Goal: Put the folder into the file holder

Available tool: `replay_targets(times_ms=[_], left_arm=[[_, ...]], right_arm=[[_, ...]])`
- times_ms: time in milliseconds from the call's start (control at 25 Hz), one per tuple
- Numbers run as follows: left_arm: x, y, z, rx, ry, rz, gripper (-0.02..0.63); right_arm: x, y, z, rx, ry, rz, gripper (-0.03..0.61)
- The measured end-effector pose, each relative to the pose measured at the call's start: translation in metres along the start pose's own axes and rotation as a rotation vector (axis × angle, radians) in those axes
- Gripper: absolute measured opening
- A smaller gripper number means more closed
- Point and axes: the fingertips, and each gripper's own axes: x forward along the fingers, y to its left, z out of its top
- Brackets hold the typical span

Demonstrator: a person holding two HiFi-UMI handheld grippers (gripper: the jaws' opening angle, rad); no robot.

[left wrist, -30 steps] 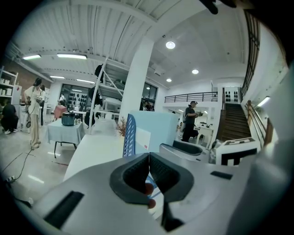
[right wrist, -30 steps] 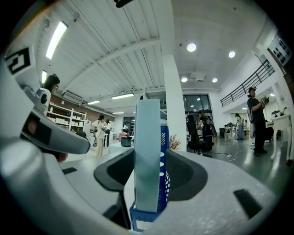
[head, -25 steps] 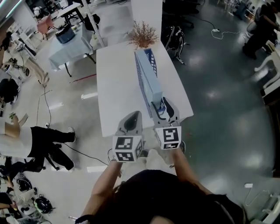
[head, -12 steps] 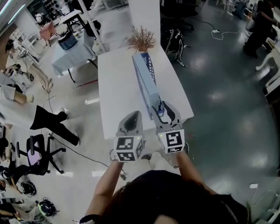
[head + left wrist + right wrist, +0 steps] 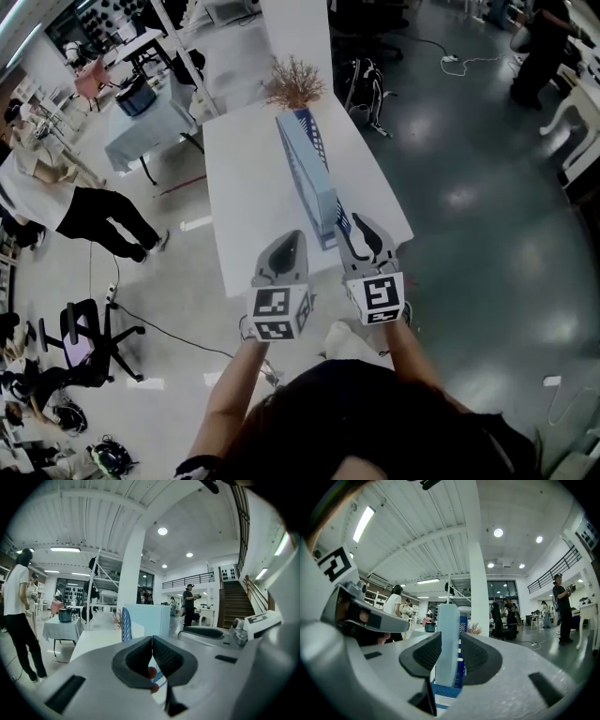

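A tall light-blue folder [image 5: 305,173] stands on edge inside a blue patterned file holder [image 5: 316,131] that runs lengthwise down the white table [image 5: 248,187]. My right gripper [image 5: 351,228] is at the folder's near end. In the right gripper view the folder [image 5: 447,639] stands upright between the jaws, which have just been closing, and both pads press its faces. The holder's blue base [image 5: 447,688] shows below. My left gripper [image 5: 287,247] hovers beside it at the table's near edge, shut with nothing in it [image 5: 151,641].
A dried plant [image 5: 293,82] stands at the table's far end, just beyond the holder. A person [image 5: 84,211] walks on the floor to the left, near an office chair [image 5: 89,342]. More tables and people fill the room behind.
The right gripper's jaws have narrowed onto the folder and the hand has shifted slightly. The left gripper has stayed put. The person on the left has walked across the floor.
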Motion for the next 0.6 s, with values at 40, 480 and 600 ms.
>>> replay_targets(times_ms=[40, 480, 600], left_arm=[[-0.002, -0.001, 0.001, 0.005, -0.001, -0.006, 0.006], [-0.042, -0.002, -0.005, 0.026, -0.012, -0.055, 0.006], [-0.051, -0.003, -0.005, 0.029, -0.02, -0.065, 0.005]], right_arm=[[-0.002, 0.0, 0.0, -0.002, 0.004, -0.01, 0.127], [-0.036, 0.009, 0.005, -0.013, 0.018, -0.115, 0.05], [-0.045, 0.013, 0.008, -0.026, 0.021, -0.133, 0.021]])
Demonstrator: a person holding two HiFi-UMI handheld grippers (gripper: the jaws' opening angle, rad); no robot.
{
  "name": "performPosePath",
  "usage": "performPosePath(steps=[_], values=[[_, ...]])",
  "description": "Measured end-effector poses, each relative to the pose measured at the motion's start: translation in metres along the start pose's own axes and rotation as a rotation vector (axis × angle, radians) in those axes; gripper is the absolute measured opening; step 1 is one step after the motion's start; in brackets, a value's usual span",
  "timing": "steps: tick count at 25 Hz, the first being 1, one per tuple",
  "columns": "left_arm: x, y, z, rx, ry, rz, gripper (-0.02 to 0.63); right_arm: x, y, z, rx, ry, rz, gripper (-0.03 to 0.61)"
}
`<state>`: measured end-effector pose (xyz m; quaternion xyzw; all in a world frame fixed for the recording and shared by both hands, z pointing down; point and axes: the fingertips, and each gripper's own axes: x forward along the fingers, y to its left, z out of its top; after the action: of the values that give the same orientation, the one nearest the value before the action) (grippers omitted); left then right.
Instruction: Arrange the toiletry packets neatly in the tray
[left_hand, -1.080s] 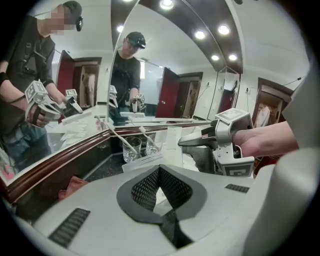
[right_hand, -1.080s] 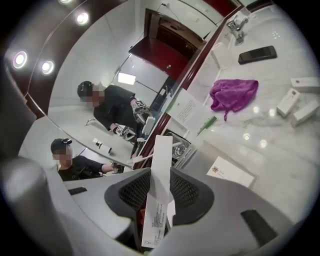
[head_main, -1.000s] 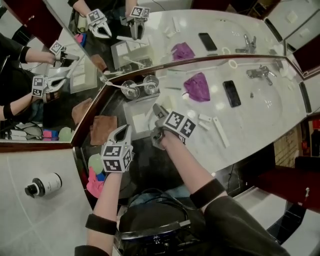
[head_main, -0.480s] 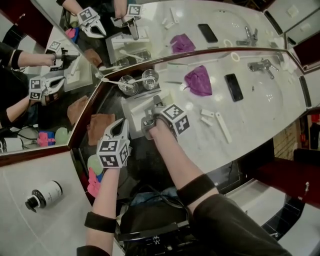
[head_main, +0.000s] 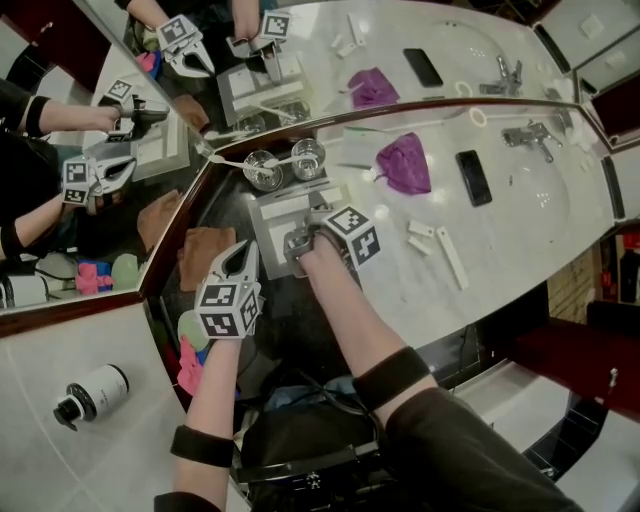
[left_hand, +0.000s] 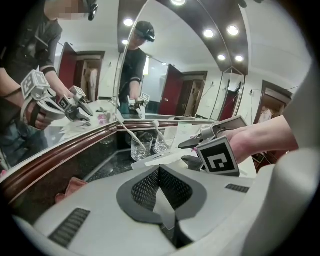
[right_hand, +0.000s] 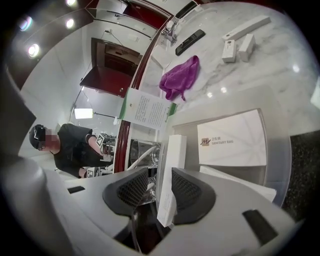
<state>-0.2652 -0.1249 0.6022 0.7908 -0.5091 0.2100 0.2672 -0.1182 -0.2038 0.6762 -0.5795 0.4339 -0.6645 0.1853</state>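
Note:
A shallow clear tray (head_main: 272, 212) sits on the dark counter in front of two glasses. A flat white sanitary-bag packet (right_hand: 232, 140) lies in the tray (right_hand: 186, 125). My right gripper (head_main: 298, 243) reaches into it. A long white box (right_hand: 170, 170) stands on edge between its jaws (right_hand: 160, 187). The jaws have just been opening: the box leans on one pad and a gap shows at the other. My left gripper (head_main: 245, 256) hovers to the tray's left, shut (left_hand: 161, 200), with only a pale sliver at the seam. More white boxes (head_main: 420, 232) lie on the marble.
Two glasses (head_main: 265, 170) with toothbrushes stand behind the tray, beside a printed card (right_hand: 147, 107). A purple cloth (head_main: 405, 163), a phone (head_main: 473, 177) and a faucet (head_main: 525, 135) lie to the right. A brown towel (head_main: 205, 255) sits to the left, under the mirror wall.
My right gripper has rolled and sunk to the tray with the long box. The left gripper has hardly shifted.

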Motion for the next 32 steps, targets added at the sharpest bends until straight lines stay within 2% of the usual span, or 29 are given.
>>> performPosePath(steps=[8,12,18,21,28,32], values=[[-0.003,-0.005,0.000,0.001,-0.002,0.000,0.000,-0.003,0.006,0.001,-0.038,0.016,0.016,0.167],[-0.007,-0.010,0.001,0.007,-0.010,0.006,0.000,-0.009,0.012,0.000,-0.088,0.043,0.056,0.167],[-0.019,-0.025,0.005,0.001,-0.031,0.022,0.000,-0.032,0.036,0.003,-0.239,0.089,0.166,0.049],[-0.025,-0.039,0.008,-0.007,-0.047,0.032,0.000,-0.050,0.049,0.008,-0.367,0.120,0.223,0.002],[-0.044,-0.081,0.009,-0.048,-0.080,0.056,0.000,-0.105,0.062,0.011,-0.784,0.248,0.344,0.001],[-0.053,-0.112,0.008,-0.084,-0.099,0.063,0.000,-0.135,0.050,0.021,-1.026,0.335,0.373,0.001]])
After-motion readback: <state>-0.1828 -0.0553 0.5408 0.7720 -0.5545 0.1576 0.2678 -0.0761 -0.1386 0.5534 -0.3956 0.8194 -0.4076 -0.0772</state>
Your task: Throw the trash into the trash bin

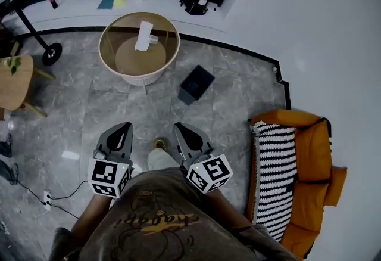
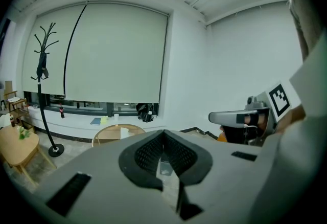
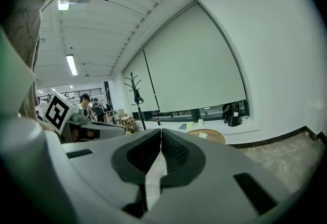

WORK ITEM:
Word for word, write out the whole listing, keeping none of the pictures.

OUTPUT FOR THIS EXERCISE:
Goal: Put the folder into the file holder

Available tool: `replay_targets(times_ms=[_], left_arm=[[_, ...]], right_arm=[[_, ...]])`
- times_ms: time in milliseconds from the call's start (control at 25 Hz), one per tuple
- Numbers run as follows: left_arm: x, y, z, rx, ry, rz, gripper (-0.02..0.63); right_arm: x, y, z, rx, ry, rz, gripper (-0.03..0.61)
- The measured end-effector pose, each relative to the pose measured at the call's start: translation in metres along the start pose's own axes and rotation as a rotation vector (axis × angle, radians) in those axes
- Gripper: absolute measured opening
- A smaller gripper number means more closed
- Point and axes: the fingertips, and each gripper's own axes: x forward along the fingers, y to its left, z out of its top
- Brackets hold the typical span

Demonstrator: a person holding two HiFi-UMI handheld grippers (gripper: the jaws' opening angle, rad); no robot.

[left wrist, -30 steps] 
[right wrist, -30 steps] 
[head, -25 steps] 
[head, -12 steps] 
[head + left wrist + right wrist, +0 steps] 

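A tall light-blue folder [image 5: 305,173] stands on edge inside a blue patterned file holder [image 5: 316,131] that runs lengthwise down the white table [image 5: 248,187]. My right gripper [image 5: 351,228] is at the folder's near end. In the right gripper view the folder [image 5: 447,639] stands upright between the jaws, which have just been closing, and both pads press its faces. The holder's blue base [image 5: 447,688] shows below. My left gripper [image 5: 287,247] hovers beside it at the table's near edge, shut with nothing in it [image 5: 151,641].
A dried plant [image 5: 293,82] stands at the table's far end, just beyond the holder. A person [image 5: 84,211] walks on the floor to the left, near an office chair [image 5: 89,342]. More tables and people fill the room behind.
The right gripper's jaws have narrowed onto the folder and the hand has shifted slightly. The left gripper has stayed put. The person on the left has walked across the floor.
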Motion for the next 0.6 s, with values at 40, 480 and 600 ms.
>>> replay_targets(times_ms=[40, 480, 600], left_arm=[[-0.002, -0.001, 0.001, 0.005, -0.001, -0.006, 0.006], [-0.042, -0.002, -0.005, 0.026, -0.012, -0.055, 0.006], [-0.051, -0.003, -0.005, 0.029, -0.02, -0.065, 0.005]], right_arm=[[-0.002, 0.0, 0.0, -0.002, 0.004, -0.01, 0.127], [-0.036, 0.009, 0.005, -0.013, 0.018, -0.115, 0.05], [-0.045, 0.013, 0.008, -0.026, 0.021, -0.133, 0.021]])
Demonstrator: a person holding two HiFi-UMI handheld grippers (gripper: the jaws' opening angle, rad); no robot.
{
  "name": "performPosePath",
  "usage": "performPosePath(steps=[_], values=[[_, ...]])",
  "description": "Measured end-effector poses, each relative to the pose measured at the motion's start: translation in metres along the start pose's own axes and rotation as a rotation vector (axis × angle, radians) in those axes; gripper is the absolute measured opening; step 1 is one step after the motion's start; in brackets, a value's usual span",
  "timing": "steps: tick count at 25 Hz, the first being 1, one per tuple",
  "columns": "left_arm: x, y, z, rx, ry, rz, gripper (-0.02 to 0.63); right_arm: x, y, z, rx, ry, rz, gripper (-0.03 to 0.61)"
}
`<state>`: measured end-effector pose (xyz m; quaternion xyzw; all in a world frame fixed for the recording and shared by both hands, z pointing down; point and axes: the fingertips, and each gripper's own axes: x forward along the fingers, y to its left, z out of its top; after the action: of the values that give the same orientation, the one nearest the value before the action) (grippers omitted); left then right.
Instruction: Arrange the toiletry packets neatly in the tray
[left_hand, -1.080s] 
[right_hand, -1.080s] 
[head_main, -1.000s] 
[head_main, -0.480s] 
[head_main, +0.000s] 
[left_hand, +0.000s] 
[right_hand, +0.000s] 
<state>-0.2652 -0.1249 0.6022 0.7908 -0.5091 0.2100 0.2672 -0.1182 -0.2038 0.6762 -0.5795 0.4339 -0.6645 0.1853</state>
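Note:
A shallow clear tray (head_main: 272, 212) sits on the dark counter in front of two glasses. A flat white sanitary-bag packet (right_hand: 232, 140) lies in the tray (right_hand: 186, 125). My right gripper (head_main: 298, 243) reaches into it. A long white box (right_hand: 170, 170) stands on edge between its jaws (right_hand: 160, 187). The jaws have just been opening: the box leans on one pad and a gap shows at the other. My left gripper (head_main: 245, 256) hovers to the tray's left, shut (left_hand: 161, 200), with only a pale sliver at the seam. More white boxes (head_main: 420, 232) lie on the marble.
Two glasses (head_main: 265, 170) with toothbrushes stand behind the tray, beside a printed card (right_hand: 147, 107). A purple cloth (head_main: 405, 163), a phone (head_main: 473, 177) and a faucet (head_main: 525, 135) lie to the right. A brown towel (head_main: 205, 255) sits to the left, under the mirror wall.
My right gripper has rolled and sunk to the tray with the long box. The left gripper has hardly shifted.
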
Motion for the next 32 steps, targets added at the sharpest bends until straight lines stay within 2% of the usual span, or 29 are given.
>>> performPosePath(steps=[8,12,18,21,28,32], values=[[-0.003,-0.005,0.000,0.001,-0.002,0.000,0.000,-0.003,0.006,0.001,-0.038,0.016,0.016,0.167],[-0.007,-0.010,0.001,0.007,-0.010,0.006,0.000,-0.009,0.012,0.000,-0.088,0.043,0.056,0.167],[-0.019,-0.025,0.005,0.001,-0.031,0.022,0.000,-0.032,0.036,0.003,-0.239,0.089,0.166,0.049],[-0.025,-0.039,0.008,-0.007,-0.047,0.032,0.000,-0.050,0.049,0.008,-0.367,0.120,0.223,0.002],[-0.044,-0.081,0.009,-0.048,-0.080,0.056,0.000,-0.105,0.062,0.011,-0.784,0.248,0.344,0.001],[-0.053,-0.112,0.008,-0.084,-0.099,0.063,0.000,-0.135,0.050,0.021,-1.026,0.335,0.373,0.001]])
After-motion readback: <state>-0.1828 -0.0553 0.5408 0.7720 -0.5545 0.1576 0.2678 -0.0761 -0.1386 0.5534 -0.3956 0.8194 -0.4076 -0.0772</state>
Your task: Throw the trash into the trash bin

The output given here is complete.